Ich sage es noch einmal: Hasskriminalität kommt eindeutig von rechts, und die AfD bereitet nicht nur den Nährboden – Hass ist ihr Geschäftsmodell.
Und deshalb ist es gut, dass sie samt ihrem Geschäftsmodell beim Verfassungsschutz auf dem Prüfstand steht. Ja, es brechen schlechte Zeiten für Sie an.
Wir werden unser Maßnahmenpaket gegen Rechtsextremismus sehr zügig in Gesetzesform gießen; das wurde eben schon gesagt. Hass und Hetze in den sozialen Netzwerken werden wir konsequent strafrechtlich verfolgen,
und unsere Kommunalpolitikerinnen und Kommunalpolitiker werden wir strafrechtlich besser vor Hetze schützen.
Ich bin vor allem Christine Lambrecht, unserer Bundesjustizministerin, sehr dankbar, dass sie mit ihrer Null-Toleranz-Haltung gegen rechts ganz klar zeigt, wo ihr und unser Schwerpunkt liegt.

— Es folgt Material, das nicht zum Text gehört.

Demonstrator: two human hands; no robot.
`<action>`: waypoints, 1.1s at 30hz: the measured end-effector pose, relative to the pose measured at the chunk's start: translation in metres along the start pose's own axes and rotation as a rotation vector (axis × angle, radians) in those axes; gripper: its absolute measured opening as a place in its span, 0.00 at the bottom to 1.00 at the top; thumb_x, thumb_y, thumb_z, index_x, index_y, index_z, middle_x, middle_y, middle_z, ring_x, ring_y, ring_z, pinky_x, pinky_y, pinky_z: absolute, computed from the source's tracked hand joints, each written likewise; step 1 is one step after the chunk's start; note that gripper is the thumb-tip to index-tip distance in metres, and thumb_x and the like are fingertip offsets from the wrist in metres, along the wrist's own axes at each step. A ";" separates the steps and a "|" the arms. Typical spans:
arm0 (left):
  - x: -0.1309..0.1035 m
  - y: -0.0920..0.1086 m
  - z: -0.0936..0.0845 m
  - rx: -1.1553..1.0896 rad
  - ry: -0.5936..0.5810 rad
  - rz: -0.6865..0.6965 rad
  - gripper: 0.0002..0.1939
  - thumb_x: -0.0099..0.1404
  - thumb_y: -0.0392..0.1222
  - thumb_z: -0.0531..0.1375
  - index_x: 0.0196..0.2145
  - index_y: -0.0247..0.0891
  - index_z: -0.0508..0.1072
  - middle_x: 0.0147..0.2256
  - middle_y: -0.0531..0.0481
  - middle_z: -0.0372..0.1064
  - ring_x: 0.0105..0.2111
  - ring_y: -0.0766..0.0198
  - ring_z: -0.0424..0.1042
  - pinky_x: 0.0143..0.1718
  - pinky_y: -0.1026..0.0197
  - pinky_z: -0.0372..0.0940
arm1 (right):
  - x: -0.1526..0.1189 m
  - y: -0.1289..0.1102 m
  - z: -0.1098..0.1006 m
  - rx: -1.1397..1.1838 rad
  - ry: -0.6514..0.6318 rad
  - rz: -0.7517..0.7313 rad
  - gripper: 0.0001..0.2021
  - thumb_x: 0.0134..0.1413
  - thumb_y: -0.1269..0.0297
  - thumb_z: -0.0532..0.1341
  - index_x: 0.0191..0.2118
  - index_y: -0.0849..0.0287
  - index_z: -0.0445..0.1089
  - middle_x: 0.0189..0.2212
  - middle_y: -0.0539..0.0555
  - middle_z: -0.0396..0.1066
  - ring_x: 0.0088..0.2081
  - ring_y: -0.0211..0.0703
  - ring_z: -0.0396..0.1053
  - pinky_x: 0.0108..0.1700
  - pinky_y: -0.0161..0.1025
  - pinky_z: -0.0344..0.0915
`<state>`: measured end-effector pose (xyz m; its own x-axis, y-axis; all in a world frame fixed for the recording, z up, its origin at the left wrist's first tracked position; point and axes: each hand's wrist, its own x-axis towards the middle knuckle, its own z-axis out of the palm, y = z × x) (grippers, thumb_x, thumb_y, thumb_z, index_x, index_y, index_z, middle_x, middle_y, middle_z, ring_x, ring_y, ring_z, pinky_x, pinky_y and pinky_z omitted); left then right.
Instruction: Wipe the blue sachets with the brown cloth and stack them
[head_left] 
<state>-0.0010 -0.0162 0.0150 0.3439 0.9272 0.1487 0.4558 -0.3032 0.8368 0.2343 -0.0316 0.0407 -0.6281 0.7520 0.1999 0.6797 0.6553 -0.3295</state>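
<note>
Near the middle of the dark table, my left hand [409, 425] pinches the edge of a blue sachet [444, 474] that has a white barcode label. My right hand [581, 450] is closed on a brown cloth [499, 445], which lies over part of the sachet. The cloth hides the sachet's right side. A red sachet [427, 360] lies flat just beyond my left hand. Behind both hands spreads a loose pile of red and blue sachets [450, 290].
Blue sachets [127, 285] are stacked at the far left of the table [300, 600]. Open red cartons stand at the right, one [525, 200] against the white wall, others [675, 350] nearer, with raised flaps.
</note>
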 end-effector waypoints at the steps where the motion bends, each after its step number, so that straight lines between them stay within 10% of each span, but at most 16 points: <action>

Gerade wir Sozialdemokraten, die Hunderte Opfer des Nazifaschismus zu beklagen haben, wissen, was in unserer Gegenwart auf dem Spiel steht.
Den Bürgerinnen und Bürgern auf den Tribünen oder vor dem Bildschirm möchte ich zum Schluss noch sagen: Mit Gesetzen und Strafverfolgung allein ist es nicht getan. Die Verteidigung unserer Demokratie ist eine gesamtgesellschaftliche Aufgabe. Wer ein weltoffenes, freiheitliches Deutschland will, der muss jeden Tag mit anpacken, zum Beispiel in der Schule.
Und deshalb fordere ich auch weniger Plusquamperfekt und mehr Demokratieunterricht in deutschen Schulen, liebe Kolleginnen und Kollegen.
Aber auch im Verein, am Arbeitsplatz und in der Familie sind wir alle gefragt: gegen Spaltung, gegen Hetze; denn zuerst kommt immer das Wort. Die SPD haben Sie an Ihrer Seite. Wir sind mehr, liebe Kolleginnen und Kollegen von den demokratischen Fraktionen!
Vielen Dank für Ihre Aufmerksamkeit.